Once I was released after 60 days of inpatient treatment, it took about a month until I was binging on even larger amounts of junk food and experimenting with laxatives (my roommate had been a laxative addict, so I used strategies I’d learned from her). When I left for college in 1988, I spent the first six months continuing the cycle, but bulimia was slowly easing its grip—probably because I was in a different environment, away from my mother, no longer with car or all the television I wanted. The small, residential college I attended required students to eat in the cafeteria, so food was no longer so accessible. I had new things to focus on.

But until I was twenty-nine years old, I binged and purged a few times a year with great intensity. Each episode left me more mentally ravaged than the one before, my sinuses throbbing with not only gastric juice but a deep sense of myself as weak, sick, and disordered. I had depression, borderline personality maybe—I had been through the doctors and the assessments and the medications. It did not occur to me to what extent my eating disorder might have been “triggered” by the way our media conglomerates showed food to me on the television—my childhood and adolescent companion that depicted men, women, men, children, and food all playing roles. But when I made myself puke in my apartment as a nearly thirty year-old woman, I thought of my problem as personal and psychological—not social and not political. I raised my face from the toilet bowl and saw my chin and cheeks and nose chunked with vomit and blamed solely myself.

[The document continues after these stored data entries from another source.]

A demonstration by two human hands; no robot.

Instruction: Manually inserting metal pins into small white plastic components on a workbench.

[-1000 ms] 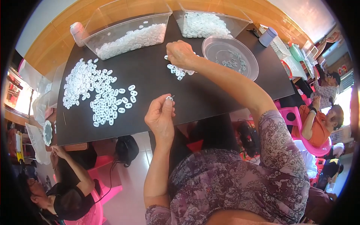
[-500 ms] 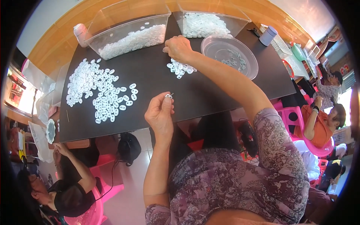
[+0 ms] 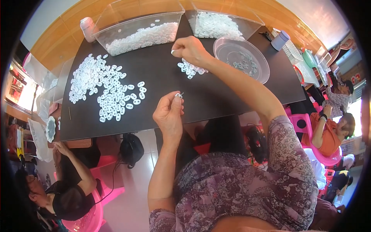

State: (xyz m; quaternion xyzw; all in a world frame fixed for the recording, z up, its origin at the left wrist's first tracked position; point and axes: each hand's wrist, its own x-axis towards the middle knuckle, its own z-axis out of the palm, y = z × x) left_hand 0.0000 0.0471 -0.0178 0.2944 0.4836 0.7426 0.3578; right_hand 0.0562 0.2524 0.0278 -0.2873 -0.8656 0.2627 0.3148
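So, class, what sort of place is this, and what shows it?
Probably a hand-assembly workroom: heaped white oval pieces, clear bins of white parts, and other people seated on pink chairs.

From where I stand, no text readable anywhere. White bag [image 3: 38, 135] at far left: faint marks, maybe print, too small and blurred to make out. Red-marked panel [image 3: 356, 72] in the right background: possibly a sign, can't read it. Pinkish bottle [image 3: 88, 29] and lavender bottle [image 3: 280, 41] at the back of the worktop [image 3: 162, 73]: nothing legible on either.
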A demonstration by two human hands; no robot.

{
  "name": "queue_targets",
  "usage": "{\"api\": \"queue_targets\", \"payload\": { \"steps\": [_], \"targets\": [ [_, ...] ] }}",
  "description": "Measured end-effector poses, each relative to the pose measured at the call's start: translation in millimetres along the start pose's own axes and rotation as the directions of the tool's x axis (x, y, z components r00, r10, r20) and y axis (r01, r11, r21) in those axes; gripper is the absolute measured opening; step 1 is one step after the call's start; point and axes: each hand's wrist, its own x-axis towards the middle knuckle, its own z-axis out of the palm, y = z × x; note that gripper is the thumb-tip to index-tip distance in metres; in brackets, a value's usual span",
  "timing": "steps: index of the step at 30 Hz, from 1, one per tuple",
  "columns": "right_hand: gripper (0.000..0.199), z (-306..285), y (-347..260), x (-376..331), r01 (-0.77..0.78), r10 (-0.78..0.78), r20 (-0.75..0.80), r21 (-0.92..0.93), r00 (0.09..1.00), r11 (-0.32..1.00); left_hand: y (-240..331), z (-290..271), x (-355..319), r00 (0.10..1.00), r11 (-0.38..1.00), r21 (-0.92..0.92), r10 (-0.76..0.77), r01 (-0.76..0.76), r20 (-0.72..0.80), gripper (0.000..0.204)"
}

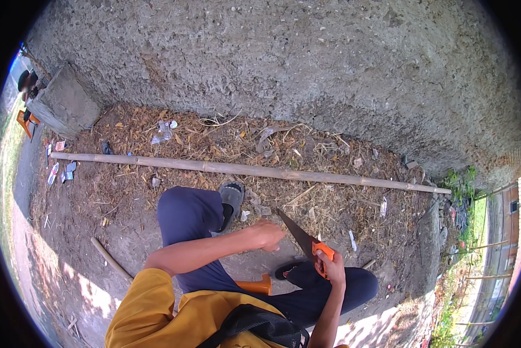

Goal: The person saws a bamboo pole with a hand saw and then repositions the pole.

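Observation:
My right hand point(332, 268) is wrapped round the orange handle of a hand saw point(298, 232). The dark blade slants up and to the left, over the ground between my legs. Near the blade's tip, my left hand point(266, 235) is held in the air with its fingers curled in, and no object shows in it. Beyond my feet a long bamboo pole point(243, 169) lies across the ground from left to right. Neither the saw nor my hands touch it.
A rough grey wall point(307, 58) rises behind the pole, with a concrete block point(69, 100) at its left end. Dry leaves and plastic scraps point(163, 132) litter the ground. A short stick point(111, 259) lies at left. Under me is an orange stool point(254, 286). Another person point(27, 82) is at far left.

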Motion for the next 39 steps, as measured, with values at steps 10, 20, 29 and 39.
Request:
{"api": "queue_targets", "payload": {
  "steps": [10, 20, 29, 39],
  "targets": [
    [0.022, -0.4, 3.5, 0.3, 0.013, -0.013, -0.008, 0.004, 1.0, 1.0, 1.1, -2.3, -1.8, 1.0, 1.0, -0.003, 0.003, -0.003, 0.01, 0.047],
    [0.022, -0.2, 0.6, -0.1, 0.0, -0.001, -0.012, -0.016, 1.0, 1.0, 1.4, -3.0, -0.6, 0.999, 1.0, -0.001, -0.014, 0.014, 0.031, 0.047],
    [0.023, 1.3, -1.1, -0.6, 0.005, -0.006, -0.015, -0.023, 1.0, 1.0, -1.9, 2.2, 2.0, 1.0, 1.0, 0.002, -0.006, 0.006, 0.018, 0.047],
    [0.022, 0.9, 0.8, 0.2, -0.002, 0.002, -0.015, -0.018, 1.0, 1.0, -1.6, 0.0, 1.3, 1.0, 1.0, 0.014, -0.009, 0.008, 0.019, 0.048]
  ]
}}
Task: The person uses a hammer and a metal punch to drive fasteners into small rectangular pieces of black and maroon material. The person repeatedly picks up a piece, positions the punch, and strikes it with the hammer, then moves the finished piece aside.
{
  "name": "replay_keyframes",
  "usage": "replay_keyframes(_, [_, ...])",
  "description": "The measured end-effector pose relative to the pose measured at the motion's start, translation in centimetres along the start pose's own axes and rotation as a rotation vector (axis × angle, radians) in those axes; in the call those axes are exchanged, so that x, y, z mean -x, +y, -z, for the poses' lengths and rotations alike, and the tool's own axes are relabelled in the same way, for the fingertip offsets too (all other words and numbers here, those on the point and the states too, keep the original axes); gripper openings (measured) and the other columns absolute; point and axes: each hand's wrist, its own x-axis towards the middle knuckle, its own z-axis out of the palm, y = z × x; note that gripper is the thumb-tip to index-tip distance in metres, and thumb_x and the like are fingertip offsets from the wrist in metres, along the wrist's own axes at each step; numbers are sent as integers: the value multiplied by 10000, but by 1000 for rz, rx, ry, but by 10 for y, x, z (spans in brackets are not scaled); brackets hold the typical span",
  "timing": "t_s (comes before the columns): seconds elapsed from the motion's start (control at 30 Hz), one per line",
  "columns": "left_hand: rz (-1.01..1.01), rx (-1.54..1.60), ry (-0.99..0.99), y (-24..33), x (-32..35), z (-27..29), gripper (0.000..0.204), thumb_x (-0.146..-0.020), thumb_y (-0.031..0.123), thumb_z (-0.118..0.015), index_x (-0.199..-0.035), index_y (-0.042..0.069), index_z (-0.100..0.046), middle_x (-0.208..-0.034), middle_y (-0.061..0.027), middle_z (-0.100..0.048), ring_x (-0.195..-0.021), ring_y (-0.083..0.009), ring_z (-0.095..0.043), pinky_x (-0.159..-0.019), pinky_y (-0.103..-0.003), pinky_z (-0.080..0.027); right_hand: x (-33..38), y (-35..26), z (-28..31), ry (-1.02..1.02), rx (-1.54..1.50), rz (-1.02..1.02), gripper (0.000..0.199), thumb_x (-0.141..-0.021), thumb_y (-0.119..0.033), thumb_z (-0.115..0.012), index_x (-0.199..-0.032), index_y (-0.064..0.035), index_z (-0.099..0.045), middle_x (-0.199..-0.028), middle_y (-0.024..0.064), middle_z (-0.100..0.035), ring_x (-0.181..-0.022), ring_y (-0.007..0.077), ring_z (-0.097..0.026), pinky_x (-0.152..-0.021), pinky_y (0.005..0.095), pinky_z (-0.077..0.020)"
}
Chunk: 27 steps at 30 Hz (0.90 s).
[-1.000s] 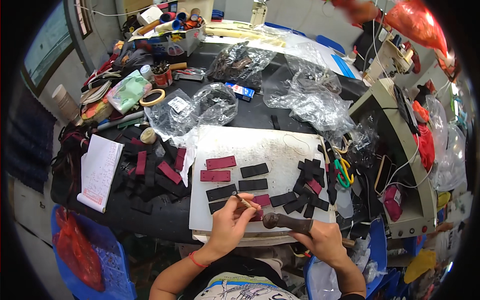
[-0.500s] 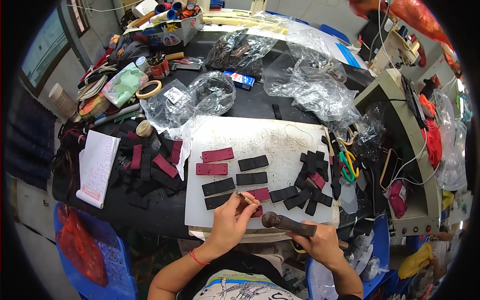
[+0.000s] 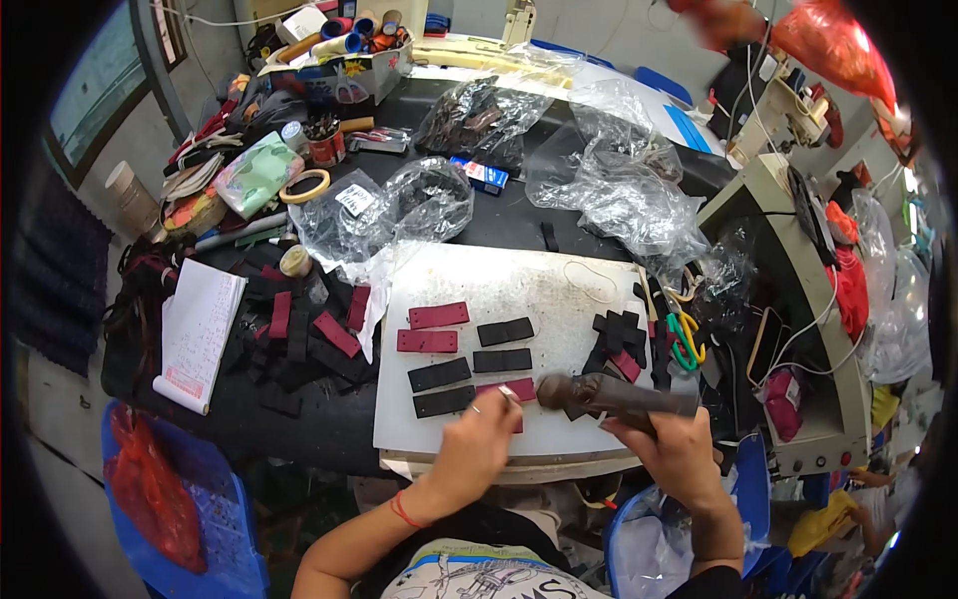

And when I did, and when doctors and therapists and the rest of us omit food from conversations about eating disorders, we align ourselves with American individualism. We endorse a concept of resilience that is at its best unrealistic and at its worst delusional, morally corrupt, and devastating. When we ignore the disingenuous, profit-driven intentions that fuel our economy and target girls in particular, we set girls up to feel like shit about themselves. If they’re anything like I was, we set them up to feel like shit about themselves and the only bodies they will ever know for the duration of their lives. And nothing has changed, because back in 1987, ruthless food marketing to children and false, doctored representations of beauty were our norm. Twenty-five years later, this deviant norm is more prevalent than ever.

I eat fairly well now—real food, at least, not processed manufactured Plasticine fillings squished into sweetened sponges, or peanut butter with a fragrance created in a laboratory. But I am not okay. Thoughts of my body and its size still consume me, especially if I gain weight. I have a daughter and a son, and I make an effort to model for them the practices of healthy eating and positive self-viewing. I often fail at the latter and I hate myself for it. Perhaps being bulimic for nearly one-third of my life has left me as obsessed with my body as your average non-disordered American woman becomes by merely existing.

What would have happened if I had graduated from that treatment center with new knowledge? About the ways that advertisements manipulate children? About the placement of sugary, fake foods in grocery stores to make children desire and beg? About how standards of beauty are created who created them? I might have still binged and purged. But I would have had more awareness, at least, perhaps the beginnings of an arsenal through which I could view myself with more accuracy. And with anger. A precise and focused anger, turned outward. I might have even returned to school and home and work with not a sense of recovery as an attempt to make myself less insane, but recovery as a path toward justice for girls in this artifice we call popular culture.


Anna B Moore has published essays, creative nonfiction, and fiction in The American Scholar, Shenandoah, Brain Child, Native Peoples, and many other literary journals. She earned her MFA long, long ago; she is currently working on a novel.